• **Work to be completed**: Retype every record that follows, character for character.

• **Records for this exercise**:
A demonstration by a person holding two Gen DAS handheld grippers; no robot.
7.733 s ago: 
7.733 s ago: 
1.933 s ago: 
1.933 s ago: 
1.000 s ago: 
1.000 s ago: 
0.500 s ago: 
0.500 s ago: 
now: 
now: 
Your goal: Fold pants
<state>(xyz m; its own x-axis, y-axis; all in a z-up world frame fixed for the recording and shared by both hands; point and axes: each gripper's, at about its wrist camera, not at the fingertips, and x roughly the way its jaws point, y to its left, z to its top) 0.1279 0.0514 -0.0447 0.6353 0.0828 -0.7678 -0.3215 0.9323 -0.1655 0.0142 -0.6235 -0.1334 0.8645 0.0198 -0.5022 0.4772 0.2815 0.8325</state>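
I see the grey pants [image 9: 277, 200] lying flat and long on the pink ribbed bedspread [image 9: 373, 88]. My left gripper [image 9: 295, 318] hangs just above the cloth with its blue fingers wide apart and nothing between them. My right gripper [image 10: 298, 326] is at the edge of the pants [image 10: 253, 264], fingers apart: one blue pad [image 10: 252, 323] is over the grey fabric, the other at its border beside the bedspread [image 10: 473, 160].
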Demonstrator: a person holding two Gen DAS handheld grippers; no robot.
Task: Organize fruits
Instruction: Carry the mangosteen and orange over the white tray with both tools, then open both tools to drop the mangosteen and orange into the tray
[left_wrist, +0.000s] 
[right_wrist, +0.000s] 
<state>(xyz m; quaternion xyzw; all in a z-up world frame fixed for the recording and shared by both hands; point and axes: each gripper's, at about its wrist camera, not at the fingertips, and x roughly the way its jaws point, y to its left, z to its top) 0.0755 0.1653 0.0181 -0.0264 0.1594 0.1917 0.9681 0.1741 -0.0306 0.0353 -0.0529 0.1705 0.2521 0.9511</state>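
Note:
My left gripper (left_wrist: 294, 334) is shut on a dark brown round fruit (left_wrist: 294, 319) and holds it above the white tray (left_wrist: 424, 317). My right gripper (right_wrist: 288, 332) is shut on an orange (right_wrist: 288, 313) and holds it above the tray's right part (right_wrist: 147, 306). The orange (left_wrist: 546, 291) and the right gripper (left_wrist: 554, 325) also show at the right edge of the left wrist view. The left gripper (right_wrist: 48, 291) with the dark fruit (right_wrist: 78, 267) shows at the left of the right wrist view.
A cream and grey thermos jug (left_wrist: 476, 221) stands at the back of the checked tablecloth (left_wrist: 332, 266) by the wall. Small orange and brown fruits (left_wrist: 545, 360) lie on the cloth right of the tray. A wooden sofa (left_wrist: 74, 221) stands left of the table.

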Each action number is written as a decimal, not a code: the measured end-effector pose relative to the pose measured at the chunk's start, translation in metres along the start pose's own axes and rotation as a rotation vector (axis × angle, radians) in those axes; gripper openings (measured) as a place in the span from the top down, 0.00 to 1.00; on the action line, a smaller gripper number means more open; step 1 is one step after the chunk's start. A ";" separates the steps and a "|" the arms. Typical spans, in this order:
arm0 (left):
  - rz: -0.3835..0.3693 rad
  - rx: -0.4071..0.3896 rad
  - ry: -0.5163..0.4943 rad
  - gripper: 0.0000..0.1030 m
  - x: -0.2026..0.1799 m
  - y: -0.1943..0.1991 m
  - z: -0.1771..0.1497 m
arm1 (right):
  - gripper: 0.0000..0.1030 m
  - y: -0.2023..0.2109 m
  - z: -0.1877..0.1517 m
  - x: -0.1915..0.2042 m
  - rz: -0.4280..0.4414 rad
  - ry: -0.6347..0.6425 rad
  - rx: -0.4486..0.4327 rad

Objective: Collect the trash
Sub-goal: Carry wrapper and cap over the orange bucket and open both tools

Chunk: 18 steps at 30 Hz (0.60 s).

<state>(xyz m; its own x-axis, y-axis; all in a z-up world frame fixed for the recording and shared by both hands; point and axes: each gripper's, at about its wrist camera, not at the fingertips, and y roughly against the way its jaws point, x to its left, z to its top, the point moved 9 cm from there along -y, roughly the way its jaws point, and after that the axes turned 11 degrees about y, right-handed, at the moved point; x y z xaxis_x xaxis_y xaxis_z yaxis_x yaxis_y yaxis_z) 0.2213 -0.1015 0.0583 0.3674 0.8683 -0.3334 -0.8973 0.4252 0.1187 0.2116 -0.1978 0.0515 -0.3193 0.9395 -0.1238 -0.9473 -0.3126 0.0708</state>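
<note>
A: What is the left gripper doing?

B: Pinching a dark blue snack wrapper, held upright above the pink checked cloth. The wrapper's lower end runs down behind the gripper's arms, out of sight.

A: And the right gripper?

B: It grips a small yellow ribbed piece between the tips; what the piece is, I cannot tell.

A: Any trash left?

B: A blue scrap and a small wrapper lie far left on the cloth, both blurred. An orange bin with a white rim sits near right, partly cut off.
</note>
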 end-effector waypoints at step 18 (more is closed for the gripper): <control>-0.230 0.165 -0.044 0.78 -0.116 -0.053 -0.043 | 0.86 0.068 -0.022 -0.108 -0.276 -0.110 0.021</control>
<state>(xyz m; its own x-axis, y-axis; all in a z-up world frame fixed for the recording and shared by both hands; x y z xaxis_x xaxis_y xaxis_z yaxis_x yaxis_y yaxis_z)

• **Expected answer**:
A demonstration by a person holding two Gen DAS handheld grippers; no robot.
7.733 s ago: 
7.733 s ago: 
1.933 s ago: 
1.933 s ago: 
1.000 s ago: 
1.000 s ago: 
0.500 s ago: 
0.500 s ago: 
now: 
now: 
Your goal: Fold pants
<state>(xyz m; its own x-axis, y-axis; all in a z-up world frame fixed for the recording and shared by both hands; point and axes: each gripper's, at about its wrist camera, not at the fingertips, and x roughly the way its jaws point, y to its left, z to its top) 0.1279 0.0514 -0.0447 0.6353 0.0828 -0.7678 -0.3215 0.9323 -0.1655 0.0142 -0.6235 -0.1334 0.8645 0.0198 -0.5022 0.4772 0.2815 0.8325</state>
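I see the grey pants [image 9: 277, 200] lying flat and long on the pink ribbed bedspread [image 9: 373, 88]. My left gripper [image 9: 295, 318] hangs just above the cloth with its blue fingers wide apart and nothing between them. My right gripper [image 10: 298, 326] is at the edge of the pants [image 10: 253, 264], fingers apart: one blue pad [image 10: 252, 323] is over the grey fabric, the other at its border beside the bedspread [image 10: 473, 160].
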Demonstrator: a person holding two Gen DAS handheld grippers; no robot.
Task: Organize fruits
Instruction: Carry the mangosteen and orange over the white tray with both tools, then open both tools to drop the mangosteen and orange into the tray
[left_wrist, +0.000s] 
[right_wrist, +0.000s] 
<state>(xyz m; quaternion xyzw; all in a z-up world frame fixed for the recording and shared by both hands; point and axes: each gripper's, at about its wrist camera, not at the fingertips, and x roughly the way its jaws point, y to its left, z to its top) 0.0755 0.1653 0.0181 -0.0264 0.1594 0.1917 0.9681 0.1741 -0.0306 0.0353 -0.0529 0.1705 0.2521 0.9511</state>
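Note:
My left gripper (left_wrist: 294, 334) is shut on a dark brown round fruit (left_wrist: 294, 319) and holds it above the white tray (left_wrist: 424, 317). My right gripper (right_wrist: 288, 332) is shut on an orange (right_wrist: 288, 313) and holds it above the tray's right part (right_wrist: 147, 306). The orange (left_wrist: 546, 291) and the right gripper (left_wrist: 554, 325) also show at the right edge of the left wrist view. The left gripper (right_wrist: 48, 291) with the dark fruit (right_wrist: 78, 267) shows at the left of the right wrist view.
A cream and grey thermos jug (left_wrist: 476, 221) stands at the back of the checked tablecloth (left_wrist: 332, 266) by the wall. Small orange and brown fruits (left_wrist: 545, 360) lie on the cloth right of the tray. A wooden sofa (left_wrist: 74, 221) stands left of the table.
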
Each action number is written as a decimal, not a code: the measured end-effector pose relative to the pose measured at the chunk's start, translation in metres along the start pose's own axes and rotation as a rotation vector (axis × angle, radians) in those axes; gripper openings (measured) as a place in the span from the top down, 0.00 to 1.00; on the action line, a smaller gripper number means more open; step 1 is one step after the chunk's start. A ";" separates the steps and a "|" the arms. Typical spans, in this order:
arm0 (left):
  - rz: -0.3835..0.3693 rad
  - rx: -0.4071..0.3896 rad
  - ry: -0.5163..0.4943 rad
  - gripper: 0.0000..0.1030 m
  - x: -0.2026..0.1799 m
  - y: -0.1943..0.1991 m
  - z: -0.1771..0.1497 m
arm1 (right):
  - gripper: 0.0000..0.1030 m
  - y: -0.2023..0.2109 m
  - z: -0.1877..0.1517 m
  - x: -0.1915..0.2042 m
  - rz: -0.4280..0.4414 rad
  - ry: -0.6347..0.6425 rad
  - rx: -0.4486..0.4327 rad

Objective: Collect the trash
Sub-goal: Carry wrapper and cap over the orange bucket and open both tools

Chunk: 18 steps at 30 Hz (0.60 s).

<state>(xyz m; its own x-axis, y-axis; all in a z-up world frame fixed for the recording and shared by both hands; point and axes: each gripper's, at about its wrist camera, not at the fingertips, and y roughly against the way its jaws point, x to its left, z to its top, the point moved 9 cm from there along -y, roughly the way its jaws point, and after that the axes turned 11 degrees about y, right-handed, at the moved point; x y z xaxis_x xaxis_y xaxis_z yaxis_x yaxis_y yaxis_z) 0.2213 -0.1015 0.0583 0.3674 0.8683 -0.3334 -0.8973 0.4252 0.1187 0.2116 -0.1978 0.0515 -0.3193 0.9395 -0.1238 -0.9473 -0.3126 0.0708</state>
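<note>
A: What is the left gripper doing?

B: Pinching a dark blue snack wrapper, held upright above the pink checked cloth. The wrapper's lower end runs down behind the gripper's arms, out of sight.

A: And the right gripper?

B: It grips a small yellow ribbed piece between the tips; what the piece is, I cannot tell.

A: Any trash left?

B: A blue scrap and a small wrapper lie far left on the cloth, both blurred. An orange bin with a white rim sits near right, partly cut off.
</note>
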 end-effector waypoints at step 18 (more is closed for the gripper): <control>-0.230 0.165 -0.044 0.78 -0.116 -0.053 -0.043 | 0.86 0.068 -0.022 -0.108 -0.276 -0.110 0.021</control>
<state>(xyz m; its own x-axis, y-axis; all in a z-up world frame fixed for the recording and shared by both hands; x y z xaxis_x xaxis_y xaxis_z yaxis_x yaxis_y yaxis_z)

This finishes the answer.